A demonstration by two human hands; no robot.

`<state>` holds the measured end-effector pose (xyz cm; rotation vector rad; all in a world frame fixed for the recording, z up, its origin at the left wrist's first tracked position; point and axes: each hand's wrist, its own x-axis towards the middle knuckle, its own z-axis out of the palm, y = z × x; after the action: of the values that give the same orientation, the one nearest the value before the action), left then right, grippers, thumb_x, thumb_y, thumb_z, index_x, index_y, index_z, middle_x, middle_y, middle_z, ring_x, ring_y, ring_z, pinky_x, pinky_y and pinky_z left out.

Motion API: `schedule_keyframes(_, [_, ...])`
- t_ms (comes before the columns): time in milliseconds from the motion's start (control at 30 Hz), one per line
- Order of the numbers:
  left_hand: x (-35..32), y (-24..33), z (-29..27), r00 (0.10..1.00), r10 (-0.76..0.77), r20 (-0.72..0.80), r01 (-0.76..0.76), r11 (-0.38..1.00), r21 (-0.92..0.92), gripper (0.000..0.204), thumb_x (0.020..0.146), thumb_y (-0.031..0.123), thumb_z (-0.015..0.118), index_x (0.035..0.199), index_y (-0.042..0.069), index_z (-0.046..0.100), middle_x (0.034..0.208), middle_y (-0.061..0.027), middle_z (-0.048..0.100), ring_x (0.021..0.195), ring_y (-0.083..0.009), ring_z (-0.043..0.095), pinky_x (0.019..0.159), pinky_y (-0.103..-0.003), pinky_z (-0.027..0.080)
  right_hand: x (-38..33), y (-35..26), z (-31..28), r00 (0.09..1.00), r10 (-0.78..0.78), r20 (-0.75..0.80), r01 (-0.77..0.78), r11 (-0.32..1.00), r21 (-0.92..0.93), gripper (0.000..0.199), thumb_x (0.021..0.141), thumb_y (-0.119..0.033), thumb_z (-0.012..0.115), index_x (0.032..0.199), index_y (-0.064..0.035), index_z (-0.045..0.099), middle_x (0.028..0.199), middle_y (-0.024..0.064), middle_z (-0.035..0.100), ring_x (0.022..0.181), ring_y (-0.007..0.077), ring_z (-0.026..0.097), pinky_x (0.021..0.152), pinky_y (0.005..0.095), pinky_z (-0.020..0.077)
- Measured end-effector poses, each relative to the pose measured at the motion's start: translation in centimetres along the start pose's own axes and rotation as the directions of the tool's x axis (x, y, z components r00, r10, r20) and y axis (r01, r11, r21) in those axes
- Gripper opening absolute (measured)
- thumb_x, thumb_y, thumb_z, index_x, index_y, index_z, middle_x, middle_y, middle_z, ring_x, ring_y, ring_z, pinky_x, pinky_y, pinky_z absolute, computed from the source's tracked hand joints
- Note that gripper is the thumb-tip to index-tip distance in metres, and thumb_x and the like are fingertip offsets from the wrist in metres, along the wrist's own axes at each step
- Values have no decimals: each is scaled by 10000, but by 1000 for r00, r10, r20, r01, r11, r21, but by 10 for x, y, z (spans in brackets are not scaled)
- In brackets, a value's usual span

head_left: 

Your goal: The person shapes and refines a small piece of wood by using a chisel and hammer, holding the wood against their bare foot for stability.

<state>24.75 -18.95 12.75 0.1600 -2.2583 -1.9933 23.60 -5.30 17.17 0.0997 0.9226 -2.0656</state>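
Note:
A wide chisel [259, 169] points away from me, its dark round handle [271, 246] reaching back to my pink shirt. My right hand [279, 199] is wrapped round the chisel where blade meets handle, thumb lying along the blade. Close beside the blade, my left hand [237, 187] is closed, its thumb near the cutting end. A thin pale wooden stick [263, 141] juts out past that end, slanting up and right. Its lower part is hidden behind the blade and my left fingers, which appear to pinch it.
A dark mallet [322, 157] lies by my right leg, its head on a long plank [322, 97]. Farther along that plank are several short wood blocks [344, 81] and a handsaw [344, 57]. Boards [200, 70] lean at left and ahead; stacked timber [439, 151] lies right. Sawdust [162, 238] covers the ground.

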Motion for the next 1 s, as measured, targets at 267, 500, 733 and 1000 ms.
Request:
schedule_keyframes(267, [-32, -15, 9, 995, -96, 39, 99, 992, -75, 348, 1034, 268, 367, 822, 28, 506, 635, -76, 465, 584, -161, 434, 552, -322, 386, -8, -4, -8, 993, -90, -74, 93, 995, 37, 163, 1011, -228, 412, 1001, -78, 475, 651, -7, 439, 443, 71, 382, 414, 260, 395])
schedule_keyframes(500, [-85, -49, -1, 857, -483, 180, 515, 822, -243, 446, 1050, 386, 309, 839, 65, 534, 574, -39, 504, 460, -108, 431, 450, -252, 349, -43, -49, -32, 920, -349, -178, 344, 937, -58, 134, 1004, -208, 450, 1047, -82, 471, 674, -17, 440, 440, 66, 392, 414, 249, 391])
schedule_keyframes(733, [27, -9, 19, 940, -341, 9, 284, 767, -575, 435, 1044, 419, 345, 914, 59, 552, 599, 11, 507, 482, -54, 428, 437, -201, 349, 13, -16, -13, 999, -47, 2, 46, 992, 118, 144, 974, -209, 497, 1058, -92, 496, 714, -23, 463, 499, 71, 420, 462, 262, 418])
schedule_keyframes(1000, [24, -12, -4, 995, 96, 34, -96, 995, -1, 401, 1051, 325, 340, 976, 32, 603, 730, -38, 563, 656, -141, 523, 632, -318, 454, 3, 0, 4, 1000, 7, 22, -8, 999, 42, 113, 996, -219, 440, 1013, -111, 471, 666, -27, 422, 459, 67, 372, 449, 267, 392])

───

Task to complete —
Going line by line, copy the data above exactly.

Task result —
A demonstration by two human hands; no robot.

`<state>` holds the measured end-effector pose (xyz cm; rotation vector rad; all in a world frame fixed for the recording, z up, its origin at the left wrist's first tracked position; point and axes: each hand's wrist, its own x-axis towards the middle knuckle, its own z-axis out of the palm, y = z × x; after the action: of the values that give the same orientation, the one nearest the value before the action), left then right, grippers, thumb_x, thumb_y, thumb_z, index_x, index_y, index_z, middle_x, middle_y, middle_z, ring_x, ring_y, ring_z, pinky_x, pinky_y and pinky_z left out.

Motion API: `schedule_keyframes(_, [_, ...])`
- t_ms (comes before the columns): time in milliseconds from the motion's start (control at 30 Hz), one per line
- Order of the numbers:
  left_hand: x (-35..32), y (-24..33), z (-29..27), r00 (0.10..1.00), r10 (-0.76..0.77), r20 (-0.72..0.80), r01 (-0.76..0.76), r11 (-0.38..1.00), r21 (-0.92..0.92), gripper (0.000..0.204), thumb_x (0.020..0.146), thumb_y (-0.031..0.123), thumb_z (-0.015..0.118), index_x (0.035..0.199), index_y (-0.042..0.069), index_z (-0.046..0.100), middle_x (0.034..0.208), middle_y (-0.061..0.027), middle_z (-0.048..0.100), ring_x (0.021..0.195), ring_y (-0.083..0.009), ring_z (-0.043..0.095), pinky_x (0.019..0.159), pinky_y (-0.103..-0.003), pinky_z (-0.027..0.080)
  right_hand: x (-38..33), y (-35..26), z (-31..28), r00 (0.09..1.00), r10 (-0.78..0.78), r20 (-0.75..0.80), r01 (-0.77..0.78), r11 (-0.32..1.00), r21 (-0.92..0.93), gripper (0.000..0.199), thumb_x (0.021..0.141), thumb_y (-0.119..0.033), thumb_z (-0.012..0.115), index_x (0.032..0.199), index_y (-0.064..0.035), index_z (-0.045..0.099), middle_x (0.028..0.199), middle_y (-0.024..0.064), middle_z (-0.035..0.100), ring_x (0.022..0.181), ring_y (-0.007..0.077), ring_z (-0.026..0.097), pinky_x (0.021..0.152), pinky_y (0.005..0.095), pinky_z (-0.020..0.077)
- Measured end-effector poses, each relative to the pose measured at the motion's start: translation in centimetres along the start pose's own axes and rotation as the directions of the tool's x axis (x, y, z components r00, r10, r20) and y axis (r01, r11, r21) in those axes
- Gripper opening absolute (measured)
- thumb_x, thumb_y, thumb_z, index_x, index_y, index_z, middle_x, middle_y, middle_z, ring_x, ring_y, ring_z, pinky_x, pinky_y, pinky_z absolute, computed from the source's tracked hand joints
- Note that gripper is the thumb-tip to index-tip distance in metres, and thumb_x and the like are fingertip offsets from the wrist in metres, along the wrist's own axes at each step
- Values have no decimals: each is scaled by 10000, but by 1000 for r00, r10, r20, r01, r11, r21, but by 10 for x, y, z (spans in brackets are not scaled)
- In brackets, a value's usual span

head_left: 

Your goal: The person shapes and refines a small piece of wood by using a chisel and hammer, holding the wood against their bare foot for stability.

<state>24.75 -18.95 12.75 0.1600 -2.2583 -1.9933 23.60 -5.30 17.17 0.0997 0.9226 -2.0656</state>
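Note:
A wide chisel [259, 169] points away from me, its dark round handle [271, 246] reaching back to my pink shirt. My right hand [279, 199] is wrapped round the chisel where blade meets handle, thumb lying along the blade. Close beside the blade, my left hand [237, 187] is closed, its thumb near the cutting end. A thin pale wooden stick [263, 141] juts out past that end, slanting up and right. Its lower part is hidden behind the blade and my left fingers, which appear to pinch it.
A dark mallet [322, 157] lies by my right leg, its head on a long plank [322, 97]. Farther along that plank are several short wood blocks [344, 81] and a handsaw [344, 57]. Boards [200, 70] lean at left and ahead; stacked timber [439, 151] lies right. Sawdust [162, 238] covers the ground.
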
Motion for the next 1 s, as measured, targets at 267, 500, 733 and 1000 ms.
Request:
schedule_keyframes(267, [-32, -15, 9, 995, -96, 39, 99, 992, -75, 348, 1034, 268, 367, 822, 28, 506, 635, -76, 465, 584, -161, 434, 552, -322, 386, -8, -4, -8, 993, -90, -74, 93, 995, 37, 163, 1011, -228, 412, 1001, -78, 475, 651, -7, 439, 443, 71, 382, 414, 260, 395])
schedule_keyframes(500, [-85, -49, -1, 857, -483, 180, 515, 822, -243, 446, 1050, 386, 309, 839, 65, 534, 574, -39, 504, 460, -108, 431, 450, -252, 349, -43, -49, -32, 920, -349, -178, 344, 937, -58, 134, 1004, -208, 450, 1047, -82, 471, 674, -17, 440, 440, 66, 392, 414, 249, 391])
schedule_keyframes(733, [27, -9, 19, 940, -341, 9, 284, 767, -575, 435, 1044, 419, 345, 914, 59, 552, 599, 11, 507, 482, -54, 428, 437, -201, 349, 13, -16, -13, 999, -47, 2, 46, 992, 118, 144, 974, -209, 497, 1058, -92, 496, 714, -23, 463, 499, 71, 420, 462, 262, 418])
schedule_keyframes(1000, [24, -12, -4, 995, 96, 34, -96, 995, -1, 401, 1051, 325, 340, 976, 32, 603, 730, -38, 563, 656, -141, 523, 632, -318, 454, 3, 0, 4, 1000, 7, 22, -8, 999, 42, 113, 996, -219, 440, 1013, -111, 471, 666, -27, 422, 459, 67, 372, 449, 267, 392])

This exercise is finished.